**WHAT TO PRODUCE**:
Take the listing below and write it out again exactly, skipping any picture that it holds.

++++++++++

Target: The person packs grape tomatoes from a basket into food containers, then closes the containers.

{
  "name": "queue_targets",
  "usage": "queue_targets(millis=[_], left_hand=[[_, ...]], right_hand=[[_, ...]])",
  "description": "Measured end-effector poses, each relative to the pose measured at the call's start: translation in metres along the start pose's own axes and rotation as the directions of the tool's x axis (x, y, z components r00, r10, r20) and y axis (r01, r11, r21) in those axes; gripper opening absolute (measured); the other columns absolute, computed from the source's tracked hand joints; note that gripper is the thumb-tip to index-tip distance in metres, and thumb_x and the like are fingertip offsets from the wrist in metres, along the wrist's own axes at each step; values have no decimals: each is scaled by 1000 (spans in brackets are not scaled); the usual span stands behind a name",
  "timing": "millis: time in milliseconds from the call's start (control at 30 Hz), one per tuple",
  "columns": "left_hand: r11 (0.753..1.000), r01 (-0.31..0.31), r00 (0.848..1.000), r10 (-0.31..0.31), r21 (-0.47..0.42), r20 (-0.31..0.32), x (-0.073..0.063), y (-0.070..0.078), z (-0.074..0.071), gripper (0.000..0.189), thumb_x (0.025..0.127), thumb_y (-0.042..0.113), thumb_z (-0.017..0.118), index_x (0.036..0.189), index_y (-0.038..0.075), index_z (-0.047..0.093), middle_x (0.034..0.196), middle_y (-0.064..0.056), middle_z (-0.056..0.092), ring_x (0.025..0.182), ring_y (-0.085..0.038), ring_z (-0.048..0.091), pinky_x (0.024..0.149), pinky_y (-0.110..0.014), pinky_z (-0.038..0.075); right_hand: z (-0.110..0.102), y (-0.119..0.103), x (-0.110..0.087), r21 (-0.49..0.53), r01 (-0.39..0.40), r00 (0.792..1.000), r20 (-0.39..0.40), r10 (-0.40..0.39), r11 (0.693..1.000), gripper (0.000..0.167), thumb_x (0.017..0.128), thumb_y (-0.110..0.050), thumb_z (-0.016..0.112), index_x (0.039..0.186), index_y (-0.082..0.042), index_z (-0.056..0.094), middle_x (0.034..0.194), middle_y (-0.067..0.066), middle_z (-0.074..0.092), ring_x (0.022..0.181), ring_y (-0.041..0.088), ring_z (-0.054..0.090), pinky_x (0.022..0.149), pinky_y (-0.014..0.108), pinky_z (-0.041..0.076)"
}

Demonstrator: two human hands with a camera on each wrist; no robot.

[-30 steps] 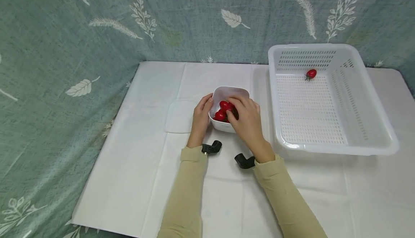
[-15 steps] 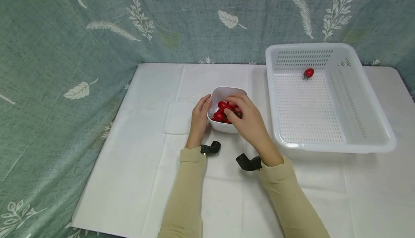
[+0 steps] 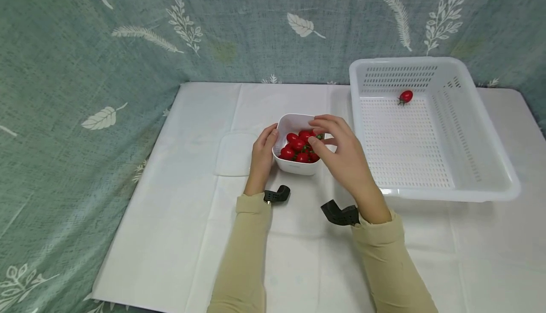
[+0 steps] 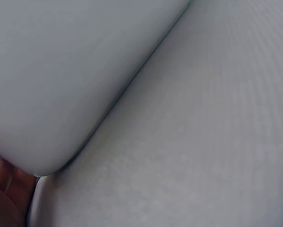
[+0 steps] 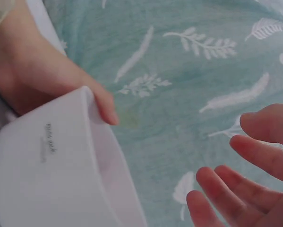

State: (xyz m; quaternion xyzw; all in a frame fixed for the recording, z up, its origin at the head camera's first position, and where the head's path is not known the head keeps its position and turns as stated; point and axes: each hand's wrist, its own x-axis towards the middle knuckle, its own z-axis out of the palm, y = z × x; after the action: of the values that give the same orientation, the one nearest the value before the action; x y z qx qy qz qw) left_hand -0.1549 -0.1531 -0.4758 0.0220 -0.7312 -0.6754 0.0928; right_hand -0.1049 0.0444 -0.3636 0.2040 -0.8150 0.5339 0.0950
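A small white square box (image 3: 294, 167) with several red cherry tomatoes (image 3: 297, 144) in it stands at the middle of the table. My left hand (image 3: 261, 161) grips its left side, thumb hooked over the rim; the right wrist view shows that thumb (image 5: 110, 109) too. Over the right part of the box is my right hand (image 3: 347, 166), fingers apart and loosely bent. Nothing lies between those fingers (image 5: 259, 158) in the right wrist view. In the left wrist view the box wall (image 4: 61, 75) fills the upper left, with a bit of the left hand (image 4: 9, 194) beneath it.
A large white perforated basket (image 3: 443, 194) stands to the right, one cherry tomato (image 3: 406, 96) lying near its back. A flat translucent lid (image 3: 234, 154) lies left of the box. Green leaf-patterned cloth (image 3: 251, 33) hangs behind the white-covered table (image 3: 179, 237).
My right hand has drawn up and to the right from among the tomatoes, its fingers spreading, so more tomatoes show. My left hand keeps its grip on the box.
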Motion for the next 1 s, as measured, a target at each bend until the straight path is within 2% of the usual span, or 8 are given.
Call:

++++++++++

**TASK OUTPUT**:
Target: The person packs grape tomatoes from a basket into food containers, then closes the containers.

{
  "name": "queue_targets",
  "usage": "queue_targets(millis=[_], left_hand=[[_, ...]], right_hand=[[_, ...]])",
  "description": "Measured end-effector poses, each relative to the pose measured at the call's start: translation in metres along the start pose's own axes and rotation as the directions of the tool's x axis (x, y, z components r00, r10, r20) and y axis (r01, r11, r21) in those axes; gripper opening absolute (measured); the other columns absolute, computed from the source's tracked hand joints; note that gripper is the thumb-tip to index-tip distance in metres, and thumb_x and the like are fingertip offsets from the wrist in metres, along the wrist's own axes at each step; values have no decimals: each is scaled by 1000 (spans in brackets are not scaled); the usual span stands behind a name",
  "timing": "millis: time in milliseconds from the call's start (control at 30 Hz), one per tuple",
  "columns": "left_hand: r11 (0.753..1.000), r01 (-0.31..0.31), r00 (0.848..1.000), r10 (-0.31..0.31), r21 (-0.47..0.42), r20 (-0.31..0.32), x (-0.073..0.063), y (-0.070..0.078), z (-0.074..0.071), gripper (0.000..0.189), thumb_x (0.025..0.127), thumb_y (-0.042..0.113), thumb_z (-0.017..0.118), index_x (0.036..0.189), index_y (-0.038..0.075), index_z (-0.047..0.093), middle_x (0.034..0.196), middle_y (-0.064..0.056), middle_z (-0.056..0.092), ring_x (0.025..0.182), ring_y (-0.085..0.038), ring_z (-0.048..0.091), pinky_x (0.024..0.149), pinky_y (-0.110..0.014), pinky_z (-0.038..0.075); right_hand: z (-0.110..0.102), y (-0.119..0.103), x (-0.110..0.087), r21 (-0.49..0.53), r01 (-0.39..0.40), r00 (0.792..1.000), r20 (-0.39..0.40), r10 (-0.40..0.39), r11 (0.693..1.000), gripper (0.000..0.167), thumb_x (0.017..0.128), thumb_y (-0.110..0.050), thumb_z (-0.016..0.112), index_x (0.039..0.186), index_y (-0.082..0.042), index_z (-0.056..0.094), middle_x (0.034..0.194), middle_y (-0.067..0.066), middle_z (-0.074..0.092), ring_x (0.022..0.181), ring_y (-0.041..0.088), ring_z (-0.054..0.090), pinky_x (0.022..0.149), pinky_y (-0.014..0.108), pinky_z (-0.041..0.076)"
}

Demonstrator: two human hands with a camera on each wrist; no robot.

[-30 steps] 
[-15 steps] 
[+0 steps] 
[+0 steps] 
[+0 steps] 

State: (xyz m; quaternion xyzw; all in a frame fixed for the recording, z up, its origin at the head camera's first position, and where the head's path is not known the head keeps its position and turns as stated; point and axes: each hand's wrist, its own x-axis towards the middle knuckle, its own z-axis out of the palm, y = z × x; after the action: of the values that give the same orientation, the one nearest the value before the action; x y z qx qy qz qw) left_hand -0.1549 -0.1531 -0.4758 0.0220 -0.7312 -0.6754 0.0928; right_hand -0.1049 0.0444 -0.3636 0.2040 -0.8150 0.5339 0.0950
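A small white square box (image 3: 294, 167) with several red cherry tomatoes (image 3: 297, 144) in it stands at the middle of the table. My left hand (image 3: 261, 161) grips its left side, thumb hooked over the rim; the right wrist view shows that thumb (image 5: 110, 109) too. Over the right part of the box is my right hand (image 3: 347, 166), fingers apart and loosely bent. Nothing lies between those fingers (image 5: 259, 158) in the right wrist view. In the left wrist view the box wall (image 4: 61, 75) fills the upper left, with a bit of the left hand (image 4: 9, 194) beneath it.
A large white perforated basket (image 3: 443, 194) stands to the right, one cherry tomato (image 3: 406, 96) lying near its back. A flat translucent lid (image 3: 234, 154) lies left of the box. Green leaf-patterned cloth (image 3: 251, 33) hangs behind the white-covered table (image 3: 179, 237).
My right hand has drawn up and to the right from among the tomatoes, its fingers spreading, so more tomatoes show. My left hand keeps its grip on the box.
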Motion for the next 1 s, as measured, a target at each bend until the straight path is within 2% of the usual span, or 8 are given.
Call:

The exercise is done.